MATTHIAS SAMMER VON STEFAN OSTERHAUS
: Der Messias

wer einmal einen Blick auf die Mode der späten achtziger Jahre des vergangenen Jahrhunderts in Kreisen der Bundespolitik wirft, der wird feststellen, dass Kanzler Kohl die Strickjacke vor allem bei schwierigen Verhandlungen als wärmendes Kleidungsstück über die Maßen schätzte. Strickjackenbewehrt handelte er im Kaukasus die Einheit aus, und auch Matthias Sammer schätzt am heimischen Küchentisch solch praktische Kleidung, zumal im Winter. Der Sportdirektor des DFB gilt unter Freunden als stockkonservativ – und das muss gar kein Nachteil sein.

Am Freitag erteilte Sammer dem HSV eine Abfuhr, jenem Klub, bei dem er wie der Messias herbeigesehnt worden war. Die Palmwedel lagen schon bereit, und anstatt des Esels hätte es sicher eine ordentliche Dienstlimousine getan. Doch Sammer bleibt in Frankfurt, und es kann durchaus mit der Erkenntnis zusammenhängen, dass ein Klub wie Hamburg ein Nümmerchen zu klein für einen wie ihn ist. Denn Sammer, obschon mit 43 Jahren noch vergleichsweise jung, hat einiges vorzuweisen neben seiner Laufbahn als Weltklasse-Fußballer: In Dortmund brachte er als Exspieler das Unmögliche fertig, indem er die Kollegen von einst als Trainer zum Titel führte. Beim DFB kehrte der Erfolg im Nachwuchsbereich erst ein, als Sammer erklärte, dass der jeweilige Bundestrainer ein Trainer und kein Herbergsvater ist und gefälligst Titel gewinnen soll. Dass alle taten wie ihnen geheißen, zeugt von Sammers Autorität, und wahrscheinlich schießt sich der DFB ins eigene Knie, wenn er gegen den Willen Sammers und auf Empfehlung von Bundestrainer Löw einen Mann wie den erfolglosen Rainer Adrion als Nachwuchstrainer nicht ablöst.

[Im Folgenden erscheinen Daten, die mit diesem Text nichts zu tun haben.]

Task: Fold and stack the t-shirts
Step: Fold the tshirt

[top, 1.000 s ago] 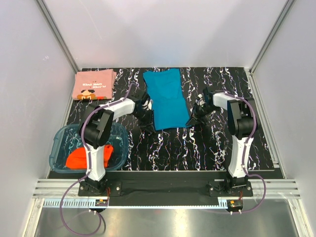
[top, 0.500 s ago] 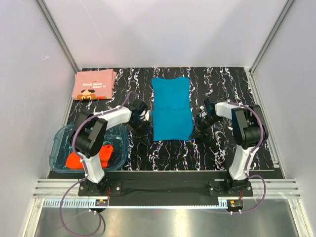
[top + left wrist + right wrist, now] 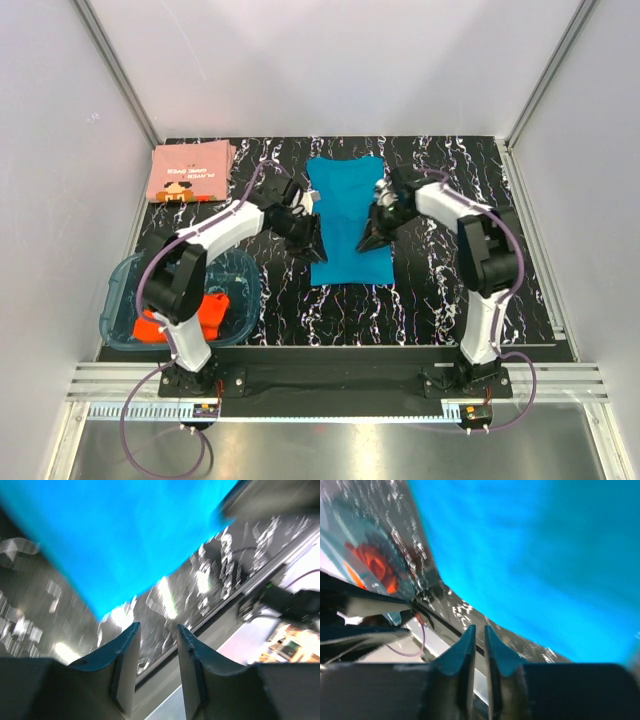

Der Konflikt im DFB galt vielen als Triebfeder des möglichen Wechsels. Doch Sammer bleibt – womöglich, weil er sicher ist, die Löw-Combo aussitzen zu können, doch bestimmt, weil er erkannt hat, dass Hamburg für einen wie ihn keine Alternative ist. Im Klubfußball täten es allenfalls die Bayern. Aber die haben ja Christian Nerlinger.